Personal computers in the work place are often self contained processing stations targeted and configured by the owner specifically for doing a professional job and maybe the small business accounts and some administrative stuff on the side: This is a totally different pedigree to impersonal office data processors on a corporate network... hence the name "Personal" computer and hence why I'm asking how people actually do use their Linux boxes.
perduta wrote:p.s. @dee
I am looking from the point of view of employment prospects and from looking under the hood at things like the legacy folder structure. Isn't it still the venerable old X11 window system that underpins all these different desktop systems?
dee. wrote:As for employment prospects... well, depends on what exactly you do for living, but there are plenty of employment prospects for linux users. Right now it's a growing market, the salaries of linux professionals have grown hugely in last year alone: http://www.pcworld.com/article/2025924/ ... -dice.html
perduta wrote:@ dee
Like I said earlier... while this thread is not intended to be a criticism or discussion of the Linux internals, treating it as a religion is doing nobody any favors at all.
Unix is not quite the panacea you make it out to be. It is designed for centralized processing, serving dumb display terminals. Today the reality of computing is distributed processing with autonomous work stations. Dependence on an insecure internet as THE network that ties them all together is IMO a liability for privacy and security. Speaking of which, did you google 'Unity amazon lens' yet as I recommended elsewhere?
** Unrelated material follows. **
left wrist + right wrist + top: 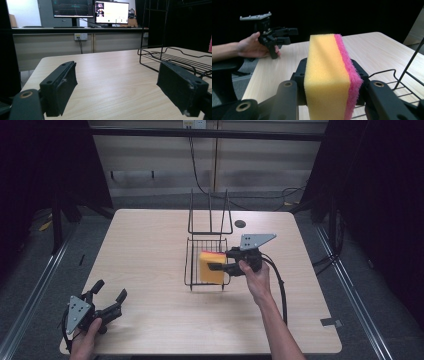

Apart from that, there is no denying the phenomenal amount of dead wood when you deploy said Unix paradigm on single user personal devices. For instance just take a look at how many system folders named 'bin' that you can find... and why is it assumed that each user will only work on their own personal files? I don't even want a user account on my personal computer that sits in my personal living room in my home... I don't have one on my TV set or dish washer do I?
dee. wrote:There's nothing religious here.